BEGIN MATERIAL PROVIDED

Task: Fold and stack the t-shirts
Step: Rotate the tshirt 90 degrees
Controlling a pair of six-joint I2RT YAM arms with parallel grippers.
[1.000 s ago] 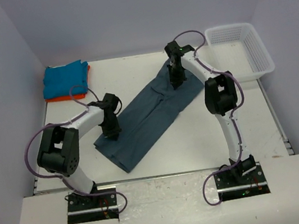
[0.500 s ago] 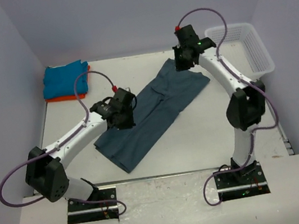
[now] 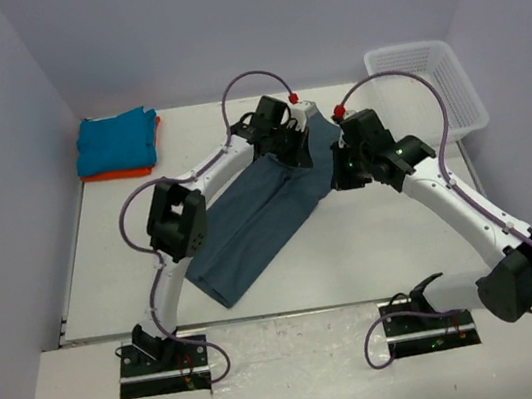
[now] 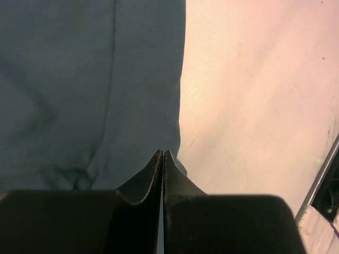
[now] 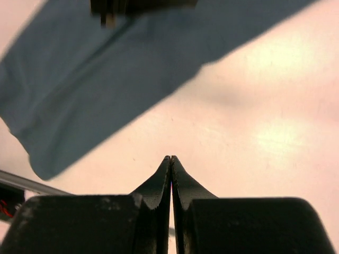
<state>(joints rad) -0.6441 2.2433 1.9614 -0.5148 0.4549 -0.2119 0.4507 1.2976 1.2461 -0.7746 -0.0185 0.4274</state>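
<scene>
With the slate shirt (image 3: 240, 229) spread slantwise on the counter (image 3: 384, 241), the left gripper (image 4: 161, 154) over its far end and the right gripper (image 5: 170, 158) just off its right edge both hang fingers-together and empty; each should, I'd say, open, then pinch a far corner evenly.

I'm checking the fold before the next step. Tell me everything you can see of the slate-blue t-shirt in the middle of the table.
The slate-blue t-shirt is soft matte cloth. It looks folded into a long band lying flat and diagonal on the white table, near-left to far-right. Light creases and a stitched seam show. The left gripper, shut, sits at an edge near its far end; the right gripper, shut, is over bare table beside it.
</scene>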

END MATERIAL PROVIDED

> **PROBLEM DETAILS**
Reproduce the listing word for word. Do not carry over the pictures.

> **WRITTEN SOLUTION**
Task: Fold and stack the t-shirts
Step: Rotate the tshirt 90 degrees
Controlling a pair of six-joint I2RT YAM arms with parallel grippers.
[1.000 s ago] 
[0.500 s ago] 
[now] 
[now] 
[now] 
<state>(joints rad) -0.6441 2.2433 1.9614 -0.5148 0.4549 -0.2119 0.4507 1.2976 1.2461 -0.7746 -0.0185 0.4274</state>
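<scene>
With the slate shirt (image 3: 240, 229) spread slantwise on the counter (image 3: 384, 241), the left gripper (image 4: 161, 154) over its far end and the right gripper (image 5: 170, 158) just off its right edge both hang fingers-together and empty; each should, I'd say, open, then pinch a far corner evenly.

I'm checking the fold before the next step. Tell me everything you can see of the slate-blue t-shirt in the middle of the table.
The slate-blue t-shirt is soft matte cloth. It looks folded into a long band lying flat and diagonal on the white table, near-left to far-right. Light creases and a stitched seam show. The left gripper, shut, sits at an edge near its far end; the right gripper, shut, is over bare table beside it.
</scene>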

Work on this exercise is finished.